COMMENT  S’INSÈRE  NOTRE  PROJET  DANS  LA  CONJONCTURE ACTUELLE    DU    RESPECT   HUMAIN?

Depuis ses fondements, l’UNICEF invite le monde à s’intéresser à la situation des enfants, aux nombreux laissés-pour-compte du fonctionnement des sociétés nationales et de l’économie mondiale. Dans son dernier rapport sur « La situation des enfants dans le monde (2004)», l’Unicef relance un appel à la mobilisation de tous les pays, sur tous les continents, pour la défense fondamentale des enfants afin que tous les gouvernements  se fixent des normes. La Convention relative aux droits de l'enfant telle qu’adoptée à l’assemblée générale des Nations-Unis en 1989, a été ratifiée par la presque totalité des pays du monde. En y souscrivant, les gouvernements ont pris l'engagement de protéger et de garantir les droits des enfants et ils ont accepté d'avoir à répondre devant la communauté internationale de la façon dont ils s'acquittent de cet engagement. Le Vietnam a été le premier pays en Asie et le second dans le monde à ratifier la Convention des Nations Unies pour les Droits de l'Enfant.
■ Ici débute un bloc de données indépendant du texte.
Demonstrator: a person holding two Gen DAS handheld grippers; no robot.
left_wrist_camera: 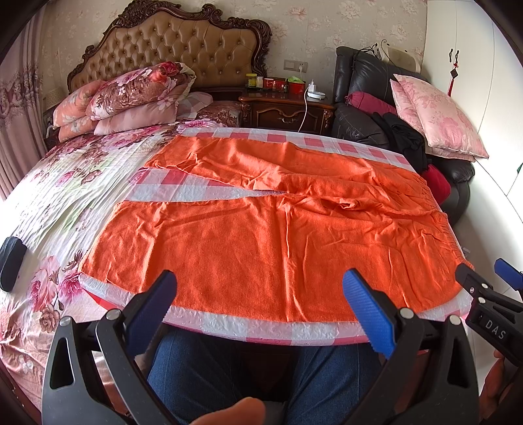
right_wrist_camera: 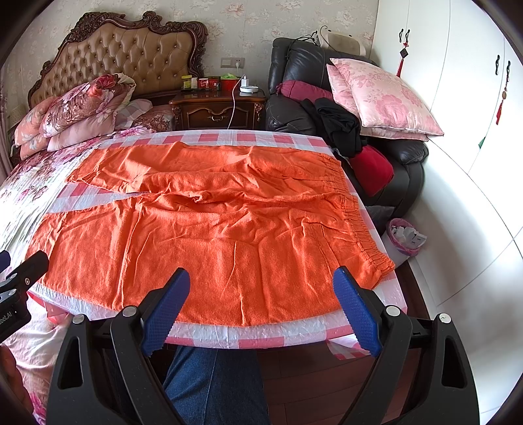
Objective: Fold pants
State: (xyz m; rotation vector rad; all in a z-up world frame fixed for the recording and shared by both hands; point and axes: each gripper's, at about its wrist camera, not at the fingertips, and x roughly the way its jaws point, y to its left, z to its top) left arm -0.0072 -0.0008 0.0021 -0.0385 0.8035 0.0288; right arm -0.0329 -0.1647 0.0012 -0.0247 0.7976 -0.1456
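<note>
Pants (left_wrist_camera: 294, 235): solid bright orange, unpatterned.
Cloth (left_wrist_camera: 183, 186) beneath the pants: pink-and-white check.
Bedspread (left_wrist_camera: 75, 183): white ground, pink and maroon floral print.
Folded quilt (left_wrist_camera: 137, 88): pink and red floral.
Headboard (left_wrist_camera: 183, 49): tan button-tufted panel, dark brown carved frame.
Wallpaper (left_wrist_camera: 327, 29): beige, pale pink flowers.
Nightstand (left_wrist_camera: 284, 111): dark brown.
Armchair (right_wrist_camera: 294, 65): black.
Cushion (right_wrist_camera: 385, 98): pale pink, rose pattern.
Left hand-held gripper (left_wrist_camera: 261, 304) and right hand-held gripper (right_wrist_camera: 261, 300): black frames, blue pads (right_wrist_camera: 356, 310).
Person's trousers (right_wrist_camera: 215, 385): blue denim.
</note>
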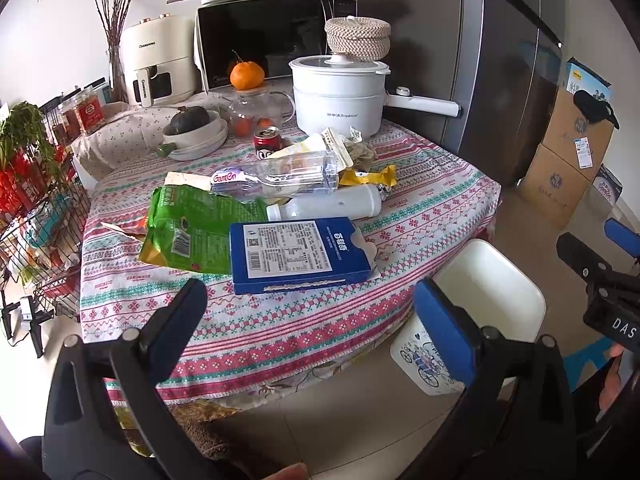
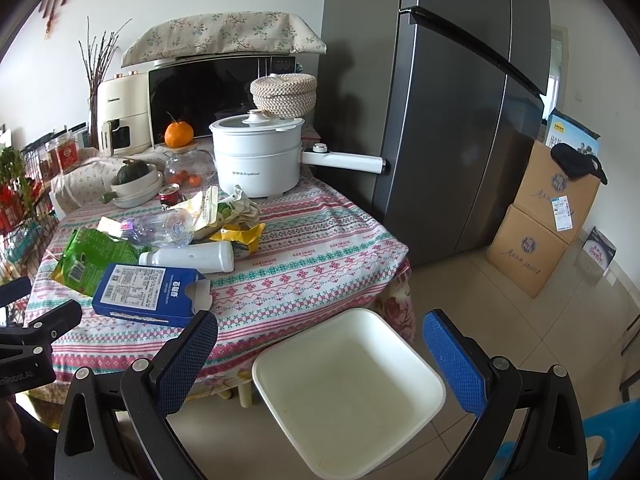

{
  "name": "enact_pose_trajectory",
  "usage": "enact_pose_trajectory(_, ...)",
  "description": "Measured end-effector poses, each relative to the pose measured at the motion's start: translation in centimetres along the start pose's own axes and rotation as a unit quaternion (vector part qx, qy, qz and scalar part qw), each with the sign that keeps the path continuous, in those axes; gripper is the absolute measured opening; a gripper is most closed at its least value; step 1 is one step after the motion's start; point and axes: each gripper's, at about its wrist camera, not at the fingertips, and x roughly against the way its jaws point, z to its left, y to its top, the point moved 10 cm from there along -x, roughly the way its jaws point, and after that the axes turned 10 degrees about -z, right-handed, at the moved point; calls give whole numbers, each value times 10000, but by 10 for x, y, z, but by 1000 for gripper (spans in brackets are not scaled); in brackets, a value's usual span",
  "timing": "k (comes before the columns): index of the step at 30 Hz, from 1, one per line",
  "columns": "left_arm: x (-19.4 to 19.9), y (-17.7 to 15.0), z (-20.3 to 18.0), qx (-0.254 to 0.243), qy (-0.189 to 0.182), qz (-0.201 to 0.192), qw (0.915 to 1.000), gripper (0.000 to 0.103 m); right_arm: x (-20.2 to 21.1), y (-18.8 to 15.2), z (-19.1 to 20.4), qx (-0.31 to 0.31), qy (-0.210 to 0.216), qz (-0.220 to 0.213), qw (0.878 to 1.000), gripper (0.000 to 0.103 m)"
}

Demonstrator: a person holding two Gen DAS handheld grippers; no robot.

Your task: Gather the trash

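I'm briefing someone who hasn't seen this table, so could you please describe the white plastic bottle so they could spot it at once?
Start at the white electric pot at the back of the patterned tablecloth and come forward into the trash pile. The white plastic bottle lies on its side behind the blue box. Unlike the clear bottle behind it, it is opaque and label-free.

Blue box (image 1: pixel 300 254) sits nearest you w/ bare tablecloth (image 1: pixel 280 320) in front; behind it, bottles (image 1: pixel 324 206) & wrappers crowd; white bin (image 2: pixel 348 392) right, unobstructed.

Your right gripper (image 2: pixel 320 354) hangs wide open above the empty square white plastic bin (image 2: pixel 352 392), beside the patterned tablecloth's (image 2: pixel 320 256) littered edge.
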Motion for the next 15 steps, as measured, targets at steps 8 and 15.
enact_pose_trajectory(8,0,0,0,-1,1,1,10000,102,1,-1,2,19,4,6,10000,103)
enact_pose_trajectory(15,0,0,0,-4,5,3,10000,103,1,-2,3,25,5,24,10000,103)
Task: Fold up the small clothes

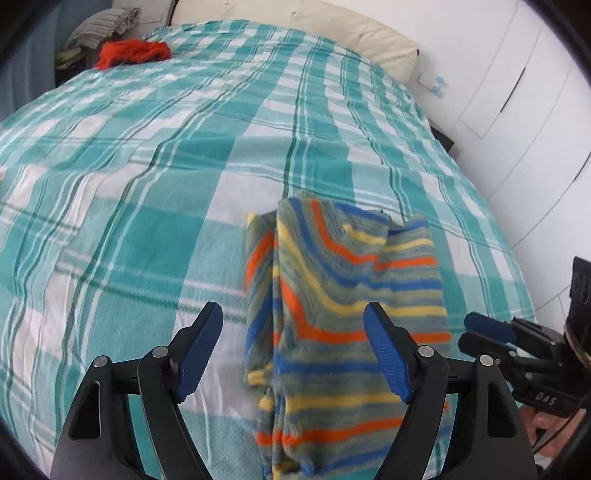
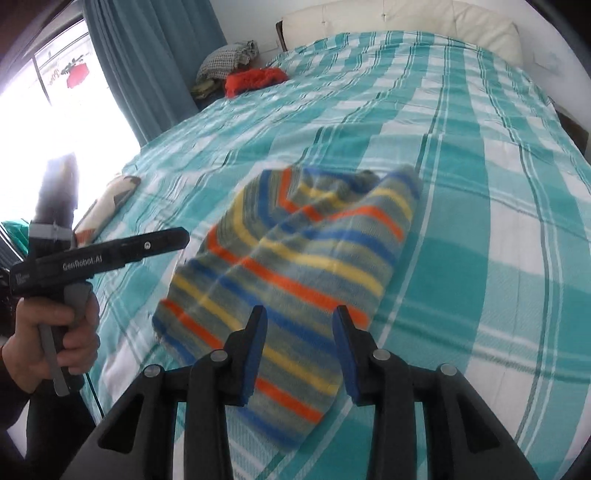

Il s'est doté d'un Plan National d'Action pour les Enfants, qui définit des objectifs précis en termes de santé, nutrition, éducation, protection de l'enfance, eau, infrastructures sanitaires, culture et loisirs.

 

Les valeurs ou ‘principes directeurs’ sur lesquelles repose la Convention régissent la façon dont chaque droit est exercé et respecté et il y est fait constamment référence pour appliquer les droits des enfants et suivre la situation dans ce domaine. Les quatre principes directeurs de la Convention sont les suivants :

 

 

1er principe : non-discrimination

 

Article 2

« 1-. Les États parties s'engagent à respecter les droits qui sont énoncés dans la présente Convention et à les garantir à tout enfant relevant de leur juridiction, sans distinction aucune, indépendamment de toute considération de race, de couleur, de sexe, de langue, de religion, d'opinion politique ou autre de l'enfant ou de ses parents ou représentants légaux, de leur origine nationale, ethnique ou sociale, de leur situation de fortune, de leur incapacité, de leur naissance ou de toute autre situation.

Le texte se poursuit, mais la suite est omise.